--- Data for processing Enclosed Below ---

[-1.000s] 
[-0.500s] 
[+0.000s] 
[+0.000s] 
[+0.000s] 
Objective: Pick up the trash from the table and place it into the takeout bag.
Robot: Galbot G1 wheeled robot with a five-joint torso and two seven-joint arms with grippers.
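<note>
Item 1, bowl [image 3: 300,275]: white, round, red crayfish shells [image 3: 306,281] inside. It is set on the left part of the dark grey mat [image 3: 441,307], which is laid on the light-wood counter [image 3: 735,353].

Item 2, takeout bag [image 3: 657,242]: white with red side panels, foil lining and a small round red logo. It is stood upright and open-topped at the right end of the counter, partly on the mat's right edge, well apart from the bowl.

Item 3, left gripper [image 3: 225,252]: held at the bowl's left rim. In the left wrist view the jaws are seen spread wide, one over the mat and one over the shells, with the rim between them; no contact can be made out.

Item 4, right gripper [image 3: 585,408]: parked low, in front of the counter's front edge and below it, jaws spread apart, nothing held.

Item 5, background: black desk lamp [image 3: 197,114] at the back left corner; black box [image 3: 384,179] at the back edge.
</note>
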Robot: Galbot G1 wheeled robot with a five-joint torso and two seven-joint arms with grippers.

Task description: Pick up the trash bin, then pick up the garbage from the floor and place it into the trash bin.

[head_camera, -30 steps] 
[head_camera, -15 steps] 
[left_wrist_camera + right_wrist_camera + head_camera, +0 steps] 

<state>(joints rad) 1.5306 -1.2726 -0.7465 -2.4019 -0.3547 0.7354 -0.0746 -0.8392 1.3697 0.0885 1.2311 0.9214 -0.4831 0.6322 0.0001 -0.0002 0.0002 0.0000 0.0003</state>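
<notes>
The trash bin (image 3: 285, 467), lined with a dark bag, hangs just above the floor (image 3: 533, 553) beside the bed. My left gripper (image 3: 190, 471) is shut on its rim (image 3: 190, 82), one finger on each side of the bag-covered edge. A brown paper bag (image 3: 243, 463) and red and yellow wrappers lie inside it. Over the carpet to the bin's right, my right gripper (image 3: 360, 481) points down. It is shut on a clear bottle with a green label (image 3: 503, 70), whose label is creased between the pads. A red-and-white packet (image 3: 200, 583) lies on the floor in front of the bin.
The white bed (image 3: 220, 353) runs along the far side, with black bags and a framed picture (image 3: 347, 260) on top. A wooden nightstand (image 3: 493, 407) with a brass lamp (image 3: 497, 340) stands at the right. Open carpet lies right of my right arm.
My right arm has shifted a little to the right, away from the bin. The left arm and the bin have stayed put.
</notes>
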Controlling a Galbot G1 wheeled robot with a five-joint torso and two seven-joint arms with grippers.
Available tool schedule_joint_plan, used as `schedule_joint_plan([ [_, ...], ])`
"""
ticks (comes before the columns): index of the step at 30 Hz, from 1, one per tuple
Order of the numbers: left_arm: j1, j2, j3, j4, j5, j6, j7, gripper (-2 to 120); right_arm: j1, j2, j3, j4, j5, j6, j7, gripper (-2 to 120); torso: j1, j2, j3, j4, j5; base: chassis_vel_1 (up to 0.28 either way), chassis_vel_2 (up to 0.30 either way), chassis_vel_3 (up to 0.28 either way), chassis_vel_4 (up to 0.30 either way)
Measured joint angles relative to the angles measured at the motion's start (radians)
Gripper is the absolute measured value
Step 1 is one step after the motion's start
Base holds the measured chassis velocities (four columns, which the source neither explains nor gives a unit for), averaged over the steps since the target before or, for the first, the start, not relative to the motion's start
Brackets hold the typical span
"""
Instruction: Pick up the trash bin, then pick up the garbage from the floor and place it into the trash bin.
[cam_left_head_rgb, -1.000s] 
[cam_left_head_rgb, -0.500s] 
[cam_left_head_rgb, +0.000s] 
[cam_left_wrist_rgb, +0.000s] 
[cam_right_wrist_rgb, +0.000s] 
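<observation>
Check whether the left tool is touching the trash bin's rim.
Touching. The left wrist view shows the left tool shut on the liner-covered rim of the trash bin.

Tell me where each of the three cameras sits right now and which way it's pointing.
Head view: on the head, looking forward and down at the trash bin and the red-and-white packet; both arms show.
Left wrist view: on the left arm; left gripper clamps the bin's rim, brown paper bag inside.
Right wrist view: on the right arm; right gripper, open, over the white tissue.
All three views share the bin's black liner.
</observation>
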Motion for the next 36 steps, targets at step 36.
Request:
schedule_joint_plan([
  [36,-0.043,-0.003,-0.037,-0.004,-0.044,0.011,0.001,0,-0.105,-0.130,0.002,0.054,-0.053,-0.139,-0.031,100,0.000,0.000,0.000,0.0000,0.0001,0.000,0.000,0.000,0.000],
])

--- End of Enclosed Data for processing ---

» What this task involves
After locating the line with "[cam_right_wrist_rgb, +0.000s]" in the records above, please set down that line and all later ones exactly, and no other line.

» Written solution
[cam_right_wrist_rgb, +0.000s] 
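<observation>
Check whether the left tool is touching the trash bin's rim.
Touching. The left wrist view shows the left tool shut on the liner-covered rim of the trash bin.

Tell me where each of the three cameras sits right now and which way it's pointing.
Head view: on the head, looking forward and down at the trash bin and the red-and-white packet; both arms show.
Left wrist view: on the left arm; left gripper clamps the bin's rim, brown paper bag inside.
Right wrist view: on the right arm; right gripper, open, over the white tissue.
All three views share the bin's black liner.
</observation>
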Motion for the next 36 steps, targets at step 36.
Request:
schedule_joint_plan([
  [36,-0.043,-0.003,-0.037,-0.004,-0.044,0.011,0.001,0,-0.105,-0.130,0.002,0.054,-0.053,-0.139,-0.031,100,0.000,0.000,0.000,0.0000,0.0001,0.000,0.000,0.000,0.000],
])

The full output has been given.